One of the most memorable parts of his talk was when he talked about his inspiration; namely George Orwell and his essay on Politics and the English Language which contained some excellent guidelines for clear writing:

(i) Never use a metaphor, simile, or other figure of speech which you are used to seeing in print.

(ii) Never us a long word where a short one will do.

(iii) If it is possible to cut a word out, always cut it out.

(iv) Never use the passive where you can use the active.

(v) Never use a foreign phrase, a scientific word, or a jargon word if you can think of an everyday English equivalent.

(vi) Break any of these rules sooner than say anything outright barbarous.

I have just printed out the whole essay because I am a big fan of George Orwell and think I have read all of his fiction.
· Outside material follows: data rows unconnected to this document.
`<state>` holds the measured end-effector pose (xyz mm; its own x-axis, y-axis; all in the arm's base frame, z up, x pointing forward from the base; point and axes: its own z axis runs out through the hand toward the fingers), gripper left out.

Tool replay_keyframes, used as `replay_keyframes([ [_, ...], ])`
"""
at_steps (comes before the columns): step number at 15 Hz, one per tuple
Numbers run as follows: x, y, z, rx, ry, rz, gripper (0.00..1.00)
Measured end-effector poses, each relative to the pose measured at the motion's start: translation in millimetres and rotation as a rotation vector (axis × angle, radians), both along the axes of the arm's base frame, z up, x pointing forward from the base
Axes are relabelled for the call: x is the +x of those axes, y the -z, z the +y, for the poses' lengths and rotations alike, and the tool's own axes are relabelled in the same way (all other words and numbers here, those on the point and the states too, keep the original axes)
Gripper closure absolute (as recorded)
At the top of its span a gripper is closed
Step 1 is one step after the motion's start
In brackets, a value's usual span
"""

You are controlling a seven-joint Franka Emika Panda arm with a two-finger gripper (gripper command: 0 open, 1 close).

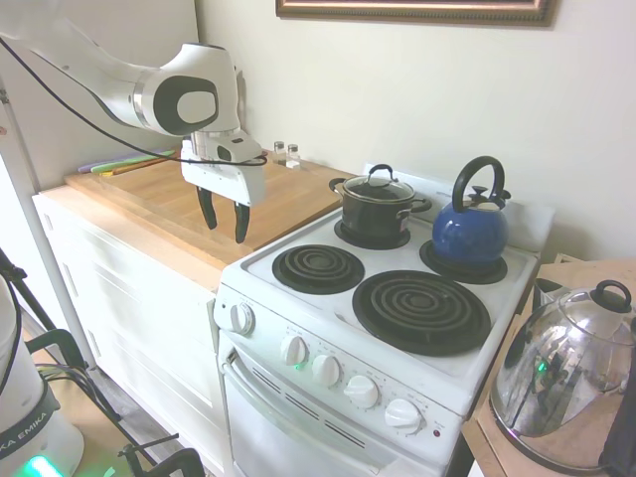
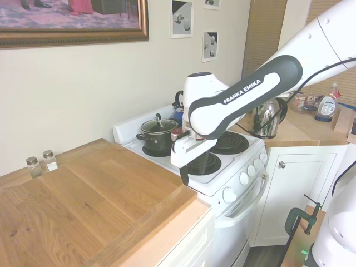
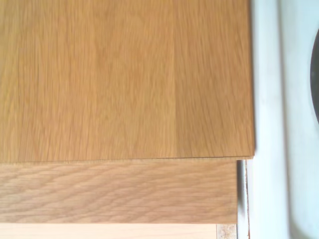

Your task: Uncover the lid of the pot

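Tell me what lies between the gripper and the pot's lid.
In the first exterior view, only bare wooden counter and white stove top separate the open gripper from the lid on the pot.

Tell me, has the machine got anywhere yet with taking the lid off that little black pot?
Nothing looks done yet: the lid sits on the pot on a back burner of the stove. In hand: the claw hangs open and empty above the wooden counter, beside the stove and short of the pot. Left: reach over, grip the lid's black loop handle and lift it off.
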<state>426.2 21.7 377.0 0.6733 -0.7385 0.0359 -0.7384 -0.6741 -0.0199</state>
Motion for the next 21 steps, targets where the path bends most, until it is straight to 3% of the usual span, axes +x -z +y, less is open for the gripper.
replay_keyframes([
  [4, -2, -16, 5, -0.009, 0.004, -0.037, 0.0],
  [7, -19, -82, 6, -0.022, 0.069, -0.13, 0.0],
  [10, -6, -155, -26, -0.01, 0.171, -0.204, 0.0],
  [13, 43, -186, -61, 0.031, 0.262, -0.24, 0.0],
  [17, 129, -183, -101, 0.094, 0.371, -0.244, 0.0],
  [21, 200, -161, -127, 0.046, 0.468, -0.219, 0.0],
])
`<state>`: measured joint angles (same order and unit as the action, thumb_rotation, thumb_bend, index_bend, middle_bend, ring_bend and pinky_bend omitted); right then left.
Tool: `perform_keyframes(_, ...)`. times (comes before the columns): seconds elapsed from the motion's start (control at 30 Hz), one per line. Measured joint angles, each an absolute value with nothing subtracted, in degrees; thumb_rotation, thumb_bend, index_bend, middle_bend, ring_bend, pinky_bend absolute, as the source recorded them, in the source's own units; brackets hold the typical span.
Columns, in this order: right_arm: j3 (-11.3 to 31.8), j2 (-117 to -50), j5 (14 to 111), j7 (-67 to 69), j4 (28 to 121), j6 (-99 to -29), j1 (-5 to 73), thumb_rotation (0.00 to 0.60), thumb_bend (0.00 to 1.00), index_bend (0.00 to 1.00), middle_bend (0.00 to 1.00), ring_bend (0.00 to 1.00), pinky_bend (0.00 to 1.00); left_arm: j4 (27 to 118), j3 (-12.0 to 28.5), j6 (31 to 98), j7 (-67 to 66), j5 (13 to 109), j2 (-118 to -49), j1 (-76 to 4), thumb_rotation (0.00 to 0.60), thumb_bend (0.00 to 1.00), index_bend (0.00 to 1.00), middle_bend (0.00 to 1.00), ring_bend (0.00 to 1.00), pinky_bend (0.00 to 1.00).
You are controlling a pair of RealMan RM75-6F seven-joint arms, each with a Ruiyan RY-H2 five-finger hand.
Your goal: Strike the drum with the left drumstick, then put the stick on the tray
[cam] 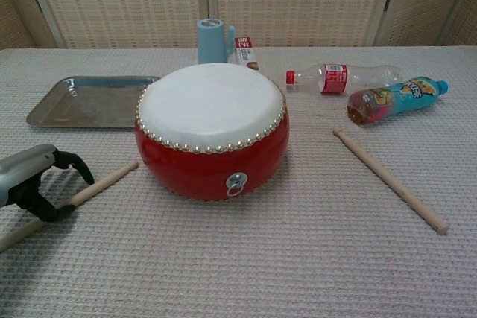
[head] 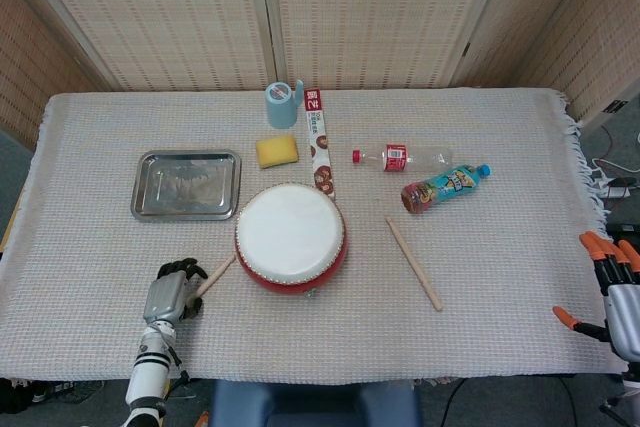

It was a long day but a worthwhile one. I arrived early at the station and so had two hours to watch the citizens of Leeds pass by: United fans yelled and sang drunkenly and aggressively across platforms; and girls, out for the night in scraps of skirts and sequins, giggled as they lurched by on high heels, expanses of flesh goose-pimpling in the cool air. Then, picking their way through all this, like a rogue dark thread in a garish tapestry, was a silent Muslim couple. The girl, in full veil, appeared to be very young because she was led by the hand like a child by her equally timid timid husband. And it is this scene that stays with me - this encounter between two such different worlds exciting neither comment or even, it seemed to me, much awareness of the other.


Blogger Jan said...

Lots of interesting stuff Clare and congratulations on the committee; sure you'll bring juicy ideas!

Mon Oct 08, 11:37:00 am  
Anonymous Anonymous said...

Thanks Jan!

Tue Oct 09, 09:35:00 am  
Blogger Marly Youmans said...


How on earth did I miss this? Geoffrey Moorhouse! I simply adored Sun Dancing: A Vision of Medieval Ireland. It's one of the few nonfiction books I've reread.

Wed Oct 10, 10:45:00 pm  
Blogger Andrew said...

Below is a very fine piece of writing of which Orwell would surely approve:

"'in abstentia' - the realities of legitimation"
The GENERAL CONTEXT of such use is:
'in abstentia' - the realities of legitimation: In order to understand that the social effects of the common or learned (i.e., taught, as by pedagogic communications) illusions (maya), which are sociologically implied in the system of relations between the educational system (the School) and the structure of class relations, are not illusory, it is necessary to go back to the principle which governs this system of relations. Legitimation of the established order, by the School, presupposes social recognition of the legitimacy of the School, a recognition resting in turn on misrecognition of the delegation of authority which establishes that legitimacy, or, more precisely, on misrecognition of the social conditions of a harmony between structures and habitus sufficiently perfect to engender misrecognition of the habitus as a product reproducing what produces it and correlative recognition of the structure of the order thus reproduced. Thus, the educational system objectively tends, by concealing the objective truth of its functioning, to produce the ideological justification of the order it reproduces by its functioning.'

Though the author does commit the error of ending with an interesting sentence that can be understood.